A New Billionaire’s 10 Rules for Success - vwadhwani
http://blogs.wsj.com/wealth/2011/06/24/a-new-billionaires-10-rules-for-success

======
switch
Just a quick comment on the people who're hating on the Rules of Success Bob
Parsons has put up and on GoDaddy

* If one of the things he recommends turns out be of great value to you.

Then does it really matter whether or not he objectifies women or does a hard
sell?

 __ __ __ __*

It seems that we as geeks tend to love people who pretend to be all goody-
goody like Google and open source people but if someone has the balls to be
politically incorrect then it automatically means that the strategy they are
using must be bullshit.

He shot an elephant != His advice is not good.

 __ __ __ __ __ __ __ __

Here's a little story about 'When you're ready to quit you're closer than you
think.

One of my sites got closed down by a hosting company.

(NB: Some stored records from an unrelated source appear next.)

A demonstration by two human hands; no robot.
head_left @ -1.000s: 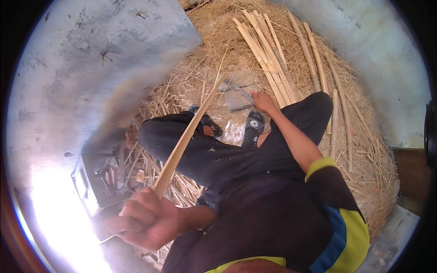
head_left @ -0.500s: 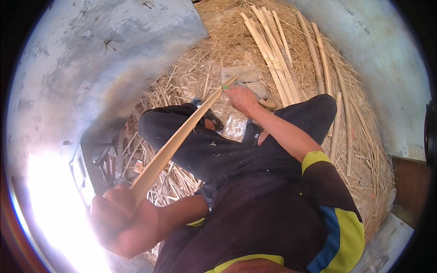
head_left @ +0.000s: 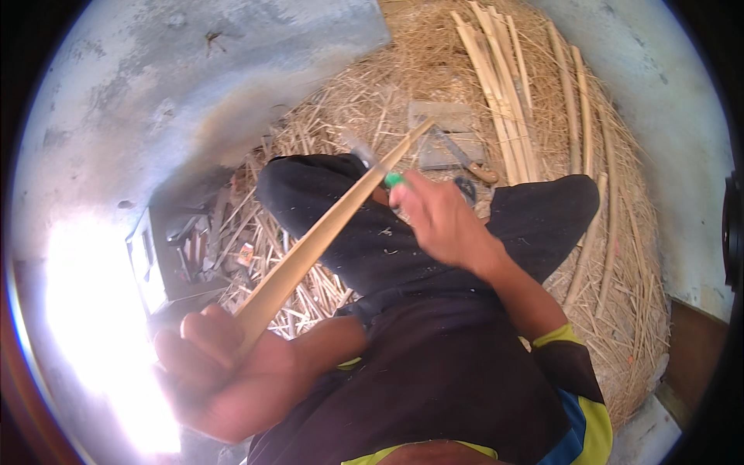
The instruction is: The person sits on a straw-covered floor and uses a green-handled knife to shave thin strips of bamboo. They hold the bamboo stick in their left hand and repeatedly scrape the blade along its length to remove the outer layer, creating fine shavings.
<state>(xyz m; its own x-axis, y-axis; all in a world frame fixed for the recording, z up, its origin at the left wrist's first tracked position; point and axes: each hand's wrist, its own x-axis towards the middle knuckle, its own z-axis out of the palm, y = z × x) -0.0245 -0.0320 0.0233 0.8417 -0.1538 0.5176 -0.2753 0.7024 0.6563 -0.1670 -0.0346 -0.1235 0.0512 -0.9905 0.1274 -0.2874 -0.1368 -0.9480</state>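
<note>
**Hands on a bamboo strip and a knife**

My left hand (head_left: 213, 364) is closed in a fist around the near end of a long, flat, pale bamboo strip (head_left: 325, 232), which slants up and away over my black-trousered knees. My right hand (head_left: 438, 221) is curled around a green-handled knife (head_left: 380, 167), its blade lying against the strip near the far end. Beyond my legs, on the straw-covered floor (head_left: 620, 256), a bundle of pale split bamboo canes (head_left: 504, 85) lies beside a second knife with a brown wooden handle (head_left: 469, 161). A dark metal box of tools (head_left: 182, 248) sits to my left.
</note>
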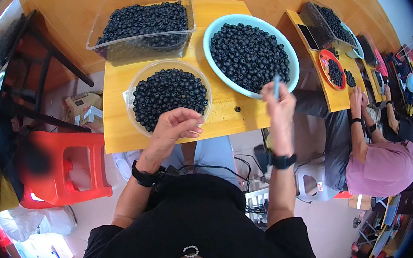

Some stupid reason. I
was thinking about closing down the other site hosted by that hosting company
too - Didn't, Stuck with it and that site has ended up making me $440K over
the last two years.

At the moment when it seemed most hopeless i.e. the bigger site is just nuked
and what's the point in sticking with the fledgling site -> sticking with it
ended up being a great decision.

That's just one example.

Perhaps rather than applying your ethics and morals filter it might help to
consider his advice on its own (i.e. separate from the person). Does it stand
up - are there examples in your own life that prove that?

 __ __ __ __*

A Colombian Cocaine Warlord might figure out the same strategic magic that
Jack Welch does (perhaps something like - If you don't have a competitive
advantage, don't compete).

It's still great strategy.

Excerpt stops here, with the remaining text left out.